THE long-awaited meeting here today between South Africa's most prominent black rivals holds the key to ending the internecine strife among blacks and to improving the climate for dialogue with the government. The encounter between African National Congress (ANC) Deputy President Nelson Mandela and Inkatha Freedom Party (IFP) leader Chief Mangosuthu Buthelezi will be the first face-to-face session between the two men in more than 30 years. It is the first top-level session between the two groups since an acrimonious encounter in London in 1979.

``The meeting will certainly advance the peace process if it opens channels of communication between the ANC and Inkatha and encourages the possibility of joint action to stop the violence,'' says Oscar Dhlomo, now an independent mediator who quit as Inkatha's secretary-general last year.

Conflict between supporters of the Zulu-dominated IFP and members of the ANC has caused the death of more than 4,000 people in Natal Province over the past three years. At least 1,000 more have died since the strife spilled over in August into townships around Johannesburg.

Mr. Mandela called off a planned meeting with Chief Buthelezi last April because of strong grass-roots resistance from ANC militants, who argued that a meeting would bestow undeserved credibility on Buthelezi.

But the ANC's national executive agreed to the get-together last December after months of sustained pressure from both Pretoria officials and Western capitals.

Buthelezi himself had sidestepped a number of efforts to draw him into a session involving Mandela along with other black leaders.

The two men are meeting two days before President Frederik de Klerk is to make a major policy speech in which he is expected to announce the dismantling of remaining apartheid laws, such as enforcing residential segregation and the racial allocation of land.

Prospects for the meeting began to improve last November when the ANC elected intelligence chief Jacob Zuma to a key Natal post. Mr. Zuma, one of the few Zulus in the ANC executive, held several secret meetings with Buthelezi and began initiating local accords between aimed at ending the violence.
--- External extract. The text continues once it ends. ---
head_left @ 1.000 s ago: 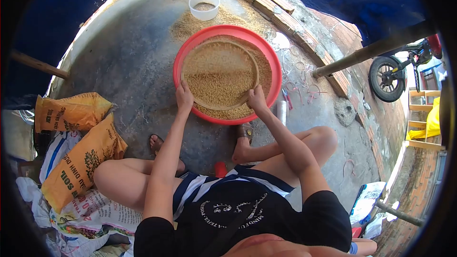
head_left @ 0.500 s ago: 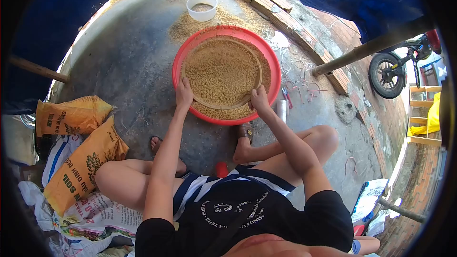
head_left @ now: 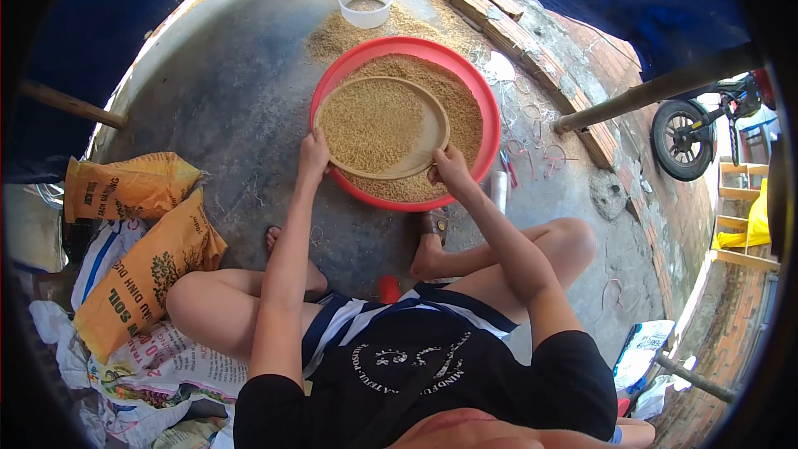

Hopes are high that the encounter will bolster these accords.

There are also expectations that the meeting will encourage Inkatha to join a black unity conference on March 21 and a conference of all political parties in South Africa later in the year.

Inkatha and the ANC agree on the need to end apartheid in favor of universal suffrage, but they are at odds over mechanisms for drawing up a new constitution. Buthelezi opposes the ANC call for an interim government and an elected Constituent Assembly.

The two organizations have also differed over the issue of economic sanctions, with the ANC promoting them as a means to end white rule and Inkatha opposing them because of their effects on blacks.

Hopes that today's meeting would open a new era in black politics were kindled by upbeat comments from both men last weekend.

``We go to our meeting with Chief Buthelezi with the intention that there will be no winners and no losers,'' Mandela said Saturday at a rally in the Western Transvaal township of Ikageleng. ``We are going with an appeal to forget the past and to concentrate on the future.''

At a youth rally in Natal Province Sunday, Chief Buthelezi said there would be no peace in South Africa unless the ANC and Inkatha reached an accord. He said he was leading the Inkatha delegation ``in the hope of holding Dr. Mandela's hand and saying: `Brother let us stop the killing and let us go forward as South Africans.'''

Intense hostility between the two groups during the past decade has obscured the close relationship they once had.

Buthelezi served under Mandela in the ANC Youth League in the 1950s, and the two men maintained a cordial relationship throughout Mandela's 27 years behind bars. In 1975 the ANC gave the green light for the formation of a Zulu-based cultural movement - Inkatha - which would broadly advance the aims of the ANC.

But hostility erupted between the two organizations as a personality cult developed around Buthelezi. Gradually it became a violent competition for political supremacy, and by 1987, it had turned into a form of civil war.

Legalization of the ANC in February 1990 and Mandela's release shortly after seemed to inflame the conflict further, as the political limelight focused on the new relationship between the ANC and the government.

But it was after August, when the ANC agreed to suspend its 29-year-old armed struggle, that the war spread to townships around Johannesburg and reached new levels of brutality.

Although Buthelezi has often publicly stated his opposition to violence as a political tool, he has been widely seen as using Inkatha as a ``private army'' - often in collaboration with elements in the South African security forces.

Yet despite the conflict, Mandela has made it clear that he appreciates key stands Buthelezi has taken in the anti-apartheid struggle: refusing to accept Pretoria-style independence for the KwaZulu homeland, and insisting on Mandela's release from prison before entering negotiatiions with the government.

Ten months before his release, Mandela wrote to Buthelezi with a plea for black unity and an end to the strife in Natal. Today's meeting will determine whether they can achieve that goal together in coming months.